Problem details ▸ Type again, exactly, the lines below from the start through the line that includes "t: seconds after".
□ □ □
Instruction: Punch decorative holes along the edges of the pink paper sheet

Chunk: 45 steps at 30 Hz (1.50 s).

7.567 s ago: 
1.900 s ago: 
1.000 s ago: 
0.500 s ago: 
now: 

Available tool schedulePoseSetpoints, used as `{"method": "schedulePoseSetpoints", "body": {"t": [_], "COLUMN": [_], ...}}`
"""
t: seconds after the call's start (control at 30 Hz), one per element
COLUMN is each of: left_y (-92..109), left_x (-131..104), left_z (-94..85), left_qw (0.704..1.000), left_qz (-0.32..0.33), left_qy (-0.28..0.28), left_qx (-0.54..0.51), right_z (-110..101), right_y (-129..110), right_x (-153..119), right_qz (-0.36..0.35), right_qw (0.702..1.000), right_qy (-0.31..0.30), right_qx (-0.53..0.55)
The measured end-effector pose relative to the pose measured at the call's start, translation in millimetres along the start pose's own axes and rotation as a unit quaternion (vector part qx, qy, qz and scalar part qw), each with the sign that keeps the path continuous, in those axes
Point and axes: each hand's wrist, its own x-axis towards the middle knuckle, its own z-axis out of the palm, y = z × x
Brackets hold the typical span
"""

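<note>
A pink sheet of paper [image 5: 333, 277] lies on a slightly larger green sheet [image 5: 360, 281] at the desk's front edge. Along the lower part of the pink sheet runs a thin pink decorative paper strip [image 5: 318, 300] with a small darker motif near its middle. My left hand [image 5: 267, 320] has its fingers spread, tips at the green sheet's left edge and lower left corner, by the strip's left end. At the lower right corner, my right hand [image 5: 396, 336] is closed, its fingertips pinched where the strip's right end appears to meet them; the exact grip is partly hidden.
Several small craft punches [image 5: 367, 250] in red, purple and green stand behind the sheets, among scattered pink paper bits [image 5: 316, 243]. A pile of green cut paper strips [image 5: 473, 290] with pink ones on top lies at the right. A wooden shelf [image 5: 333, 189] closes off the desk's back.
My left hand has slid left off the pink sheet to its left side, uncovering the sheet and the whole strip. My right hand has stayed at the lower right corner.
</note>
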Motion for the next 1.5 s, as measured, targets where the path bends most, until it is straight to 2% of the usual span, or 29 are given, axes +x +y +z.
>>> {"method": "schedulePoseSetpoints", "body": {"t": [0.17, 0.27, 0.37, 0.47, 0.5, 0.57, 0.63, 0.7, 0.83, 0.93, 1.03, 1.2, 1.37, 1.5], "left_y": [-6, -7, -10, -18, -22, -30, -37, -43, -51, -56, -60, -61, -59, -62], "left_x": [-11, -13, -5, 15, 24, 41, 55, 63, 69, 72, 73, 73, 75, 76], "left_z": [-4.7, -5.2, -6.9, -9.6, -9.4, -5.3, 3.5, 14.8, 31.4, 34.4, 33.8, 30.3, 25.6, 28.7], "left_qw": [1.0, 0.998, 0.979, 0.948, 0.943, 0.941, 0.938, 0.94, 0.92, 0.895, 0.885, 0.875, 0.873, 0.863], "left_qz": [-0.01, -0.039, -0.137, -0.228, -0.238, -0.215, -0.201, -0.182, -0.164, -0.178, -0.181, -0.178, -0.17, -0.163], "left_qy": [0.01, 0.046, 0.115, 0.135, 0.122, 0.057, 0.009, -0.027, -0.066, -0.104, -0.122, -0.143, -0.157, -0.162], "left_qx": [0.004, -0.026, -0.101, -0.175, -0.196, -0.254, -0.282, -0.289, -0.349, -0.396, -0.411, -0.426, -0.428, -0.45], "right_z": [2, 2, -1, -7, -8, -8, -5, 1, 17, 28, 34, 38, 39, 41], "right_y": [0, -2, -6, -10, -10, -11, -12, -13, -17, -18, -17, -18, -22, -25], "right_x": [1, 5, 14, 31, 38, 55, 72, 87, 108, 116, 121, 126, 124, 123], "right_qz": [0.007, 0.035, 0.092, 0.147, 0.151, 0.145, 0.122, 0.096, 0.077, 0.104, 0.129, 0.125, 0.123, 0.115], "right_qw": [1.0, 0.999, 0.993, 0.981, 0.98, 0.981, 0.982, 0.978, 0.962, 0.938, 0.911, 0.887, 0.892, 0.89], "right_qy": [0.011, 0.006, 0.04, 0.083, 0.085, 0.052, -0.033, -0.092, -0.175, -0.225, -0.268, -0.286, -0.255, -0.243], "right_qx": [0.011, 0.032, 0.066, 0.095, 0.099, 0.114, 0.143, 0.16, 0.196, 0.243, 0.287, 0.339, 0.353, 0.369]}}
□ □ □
Problem solution ▸
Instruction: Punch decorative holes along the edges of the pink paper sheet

Chunk: 45 steps at 30 Hz (1.50 s).

7.567 s ago: 
1.900 s ago: 
1.000 s ago: 
0.500 s ago: 
now: 

Available tool schedulePoseSetpoints, used as `{"method": "schedulePoseSetpoints", "body": {"t": [_], "COLUMN": [_], ...}}`
"""
t: seconds after the call's start (control at 30 Hz), one per element

The exercise requires nothing else.